We’ve always got it in mind during the year, but behind the scenes, Doherty, Ostrow, the other co-presidents (sophomore Milo Hansen and junior Anna Miller) and I started planning for Empty Bowls 2023 in early October of 2022.

Throughout the five-month process, we make bowls on our own time, during club meetings on Tuesdays at 3:15 p.m., and during events the club hosts called bowl-a-thons where those invited make bowls for an extended amount of time.

Up until the week prior to Empty Bowls, we make, trim, glaze and fire bowls. We had about 850 bowls this year. In years past, over a thousand have been made. “Glazing bowls is the most stressful part for me. There’s so many, and a lot of times bowls will get stuck in the process,” Ostrow said. “It’s easy for people to make a bunch of bowls on the wheel, but they don’t always follow through with trimming and glazing, especially when other work for the event is being done simultaneously.”

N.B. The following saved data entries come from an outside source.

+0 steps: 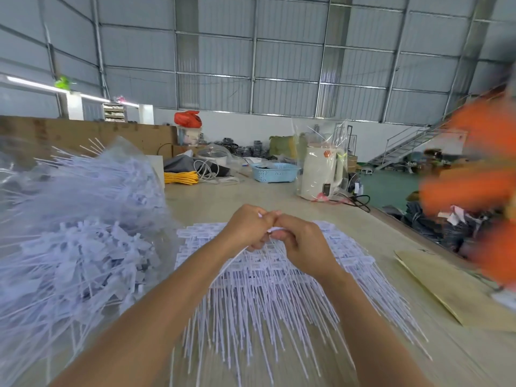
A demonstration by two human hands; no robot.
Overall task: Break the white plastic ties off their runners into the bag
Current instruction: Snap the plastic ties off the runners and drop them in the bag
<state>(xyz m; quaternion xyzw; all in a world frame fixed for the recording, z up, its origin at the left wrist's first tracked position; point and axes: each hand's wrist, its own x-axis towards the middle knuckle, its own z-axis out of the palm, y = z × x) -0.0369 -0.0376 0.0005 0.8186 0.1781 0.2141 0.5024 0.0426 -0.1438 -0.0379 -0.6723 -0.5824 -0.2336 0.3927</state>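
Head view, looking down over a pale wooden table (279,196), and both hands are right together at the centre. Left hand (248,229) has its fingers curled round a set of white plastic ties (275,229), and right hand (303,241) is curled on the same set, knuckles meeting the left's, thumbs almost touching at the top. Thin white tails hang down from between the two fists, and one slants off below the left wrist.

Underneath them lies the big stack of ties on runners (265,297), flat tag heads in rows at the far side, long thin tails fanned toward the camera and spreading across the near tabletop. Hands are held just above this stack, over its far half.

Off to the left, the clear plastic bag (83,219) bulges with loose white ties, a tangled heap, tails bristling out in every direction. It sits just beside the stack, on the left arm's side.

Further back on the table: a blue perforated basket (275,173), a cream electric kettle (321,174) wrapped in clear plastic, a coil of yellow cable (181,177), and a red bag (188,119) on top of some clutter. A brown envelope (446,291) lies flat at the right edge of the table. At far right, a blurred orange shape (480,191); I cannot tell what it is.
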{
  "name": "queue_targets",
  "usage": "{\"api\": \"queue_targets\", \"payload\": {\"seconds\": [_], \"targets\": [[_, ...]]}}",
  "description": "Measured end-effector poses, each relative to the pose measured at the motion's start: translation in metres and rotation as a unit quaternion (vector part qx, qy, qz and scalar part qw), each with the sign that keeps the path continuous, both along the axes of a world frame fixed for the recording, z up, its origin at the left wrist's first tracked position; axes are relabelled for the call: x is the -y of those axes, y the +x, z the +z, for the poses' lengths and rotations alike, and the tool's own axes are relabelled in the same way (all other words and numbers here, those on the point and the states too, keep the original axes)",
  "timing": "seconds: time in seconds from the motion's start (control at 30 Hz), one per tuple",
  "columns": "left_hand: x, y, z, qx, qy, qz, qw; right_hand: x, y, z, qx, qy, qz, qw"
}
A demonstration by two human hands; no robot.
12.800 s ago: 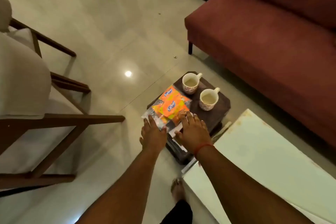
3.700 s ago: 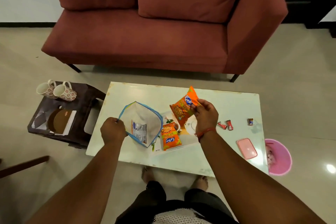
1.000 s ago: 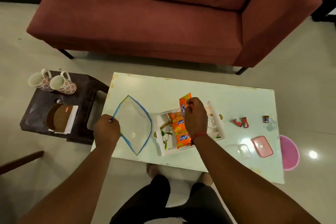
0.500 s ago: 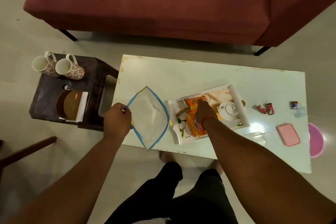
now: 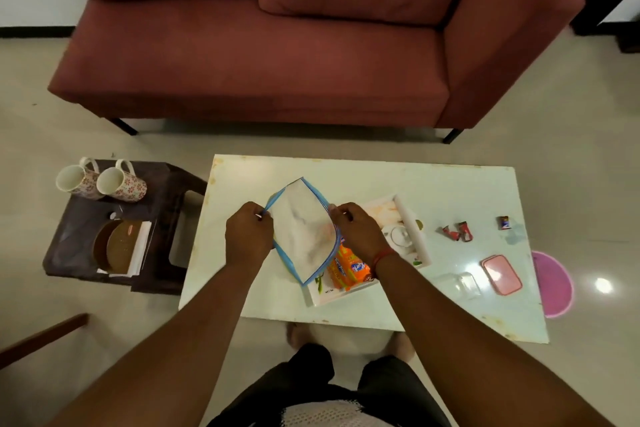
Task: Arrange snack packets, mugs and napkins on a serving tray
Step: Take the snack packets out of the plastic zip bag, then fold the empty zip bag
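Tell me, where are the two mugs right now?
Both floral mugs stand side by side on the dark side table, left of the white coffee table, not yet on the tray.

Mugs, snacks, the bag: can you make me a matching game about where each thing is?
Things:
1. two flowered mugs
2. orange snack packets
3. clear zip bag
4. pink lid

Places:
A. held by both hands
B. on the white tray
C. on the dark side stool
D. bare tabletop, right end

Pairs: 1-C, 2-B, 3-A, 4-D
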State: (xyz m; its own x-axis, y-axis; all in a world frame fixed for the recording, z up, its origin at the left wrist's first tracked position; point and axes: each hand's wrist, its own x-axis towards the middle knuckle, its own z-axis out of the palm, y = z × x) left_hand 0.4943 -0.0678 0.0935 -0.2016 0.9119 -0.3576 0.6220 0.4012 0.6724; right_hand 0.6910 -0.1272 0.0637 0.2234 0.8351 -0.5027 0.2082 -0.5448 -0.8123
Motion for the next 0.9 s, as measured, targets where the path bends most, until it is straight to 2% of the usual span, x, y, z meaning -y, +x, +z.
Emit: {"api": "queue_targets", "payload": {"seconds": [0.17,0.3,0.43,0.57,0.73,0.83,0.9], "targets": [[0.007,0.066,0.038,0.017,0.035,-0.006,0.999,0.006,0.033,0.04,0.134,0.061,0.034,0.988],[0.02,0.119,0.059,0.05,0.021,-0.039,0.998,0.004,0.063,0.075,0.212,0.118,0.047,0.969],[0.035,0.166,0.077,0.117,0.016,-0.066,0.991,0.003,0.087,0.102,0.24,0.163,0.078,0.954],[0.041,0.195,0.099,0.229,-0.012,-0.059,0.972,0.007,0.105,0.12,0.237,0.177,0.084,0.951],[0.033,0.202,0.122,0.317,-0.051,-0.06,0.945,0.012,0.118,0.136,0.305,0.218,0.113,0.92],[0.025,0.2,0.128,0.314,-0.05,-0.089,0.944,0.014,0.122,0.146,0.372,0.226,0.1,0.895],[0.014,0.193,0.128,0.247,0.017,-0.095,0.964,0.011,0.126,0.154,0.388,0.235,0.089,0.887]]}}
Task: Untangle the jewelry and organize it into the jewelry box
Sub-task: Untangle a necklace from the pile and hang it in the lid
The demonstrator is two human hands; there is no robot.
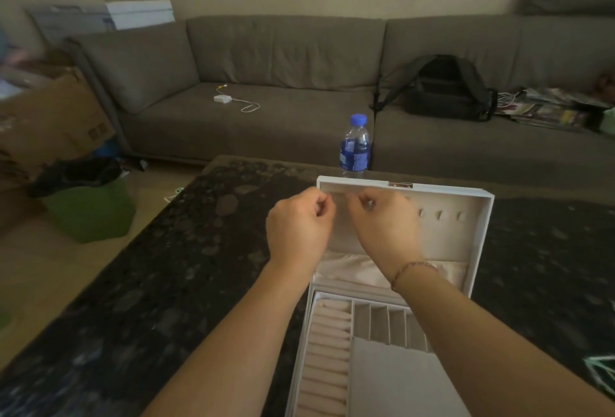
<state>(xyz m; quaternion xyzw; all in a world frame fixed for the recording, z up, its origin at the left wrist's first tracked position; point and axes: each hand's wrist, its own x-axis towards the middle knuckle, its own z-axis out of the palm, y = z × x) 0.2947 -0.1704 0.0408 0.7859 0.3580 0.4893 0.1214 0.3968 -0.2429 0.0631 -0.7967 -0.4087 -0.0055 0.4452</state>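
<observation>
Ring rolls [327, 355] sat unfilled in the jewelry box [484, 216]; above them, left hand [299, 226] and right hand [382, 223] curled together, seemingly pinching something fine near the lid's hooks [440, 215].

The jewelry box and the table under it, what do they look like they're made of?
Jewelry box: smooth white shell, maybe faux leather or coated board, with a matte beige, velvet-like lining and a shiny metal clasp. Table: dark speckled top, polished stone like granite by its mottled pattern and faint sheen, though possibly a printed surface.
</observation>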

In late November, we start to reach out to local businesses and restaurants, calling and emailing them to see if they’re willing to donate soup or bread. Doherty also keeps track of organizing security, reserving needed space, and gathering materials (tables, carts, tablecloths, etc.) for the event.

In the days leading up to Empty Bowls, we began to organize volunteers, double-check with donating restaurants, and finish collecting bowls. The club also tends to have little spirit wear days with new themes each day before the event, like carrying around spoons, covering ourselves in clay, and wearing the t-shirt designs for that year.

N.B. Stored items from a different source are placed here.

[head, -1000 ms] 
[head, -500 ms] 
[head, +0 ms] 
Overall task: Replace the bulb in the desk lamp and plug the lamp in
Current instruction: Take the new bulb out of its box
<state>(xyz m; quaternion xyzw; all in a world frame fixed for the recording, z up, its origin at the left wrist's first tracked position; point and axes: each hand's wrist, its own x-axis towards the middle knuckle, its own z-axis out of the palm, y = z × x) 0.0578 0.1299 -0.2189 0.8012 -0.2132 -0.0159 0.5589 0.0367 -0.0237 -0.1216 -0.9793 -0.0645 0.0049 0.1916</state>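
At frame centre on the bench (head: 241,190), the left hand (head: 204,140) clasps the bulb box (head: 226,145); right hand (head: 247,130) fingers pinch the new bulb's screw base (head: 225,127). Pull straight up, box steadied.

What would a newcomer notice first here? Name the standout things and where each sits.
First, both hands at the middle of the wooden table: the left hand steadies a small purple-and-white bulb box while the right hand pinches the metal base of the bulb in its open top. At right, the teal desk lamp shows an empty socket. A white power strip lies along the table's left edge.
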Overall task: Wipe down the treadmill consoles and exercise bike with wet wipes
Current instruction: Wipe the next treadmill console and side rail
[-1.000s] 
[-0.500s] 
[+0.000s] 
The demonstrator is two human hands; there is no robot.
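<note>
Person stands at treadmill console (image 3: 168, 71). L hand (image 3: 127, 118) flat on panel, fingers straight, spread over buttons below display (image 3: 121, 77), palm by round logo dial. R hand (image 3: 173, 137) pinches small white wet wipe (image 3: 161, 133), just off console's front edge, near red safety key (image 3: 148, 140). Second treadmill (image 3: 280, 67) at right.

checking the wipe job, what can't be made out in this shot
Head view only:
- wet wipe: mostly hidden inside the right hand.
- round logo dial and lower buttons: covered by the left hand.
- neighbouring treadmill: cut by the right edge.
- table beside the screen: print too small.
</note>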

Day-of, volunteers pick up soup and bread donations while other volunteers carry the accrued bowls down from the attic to be sanded, washed, and brought downstairs. Up until 8 p.m. when the event ends, volunteers are replacing bowls on tables, ladling soup, tending to the t-shirt table and silent auction, and washing used bowls. Afterward, everything is packed up, and another year of Empty Bowls is complete. Last year, we made over $10,000.

When it comes to the night of the event, Doherty said it was very strategically and meticulously planned out. For example, Doherty noted how the lines take a while, and people want them to move faster. But, there is a reason for this format: “Ever since the inception of Empty Bowls with Ms. Ebsen, the line has been significant for the idea that it mimics a food line and that food lines are constantly growing and the need for food is constantly growing,” said Doherty.

Ostrow and Doherty asserted the sense of community that develops from Empty Bowls, and I echo this sentiment. In every aspect, connections are made between individuals and create an overlapping community feeling. As an attendee and an organizer, it’s a way to give back to the community and address an issue we are all responsible for solving.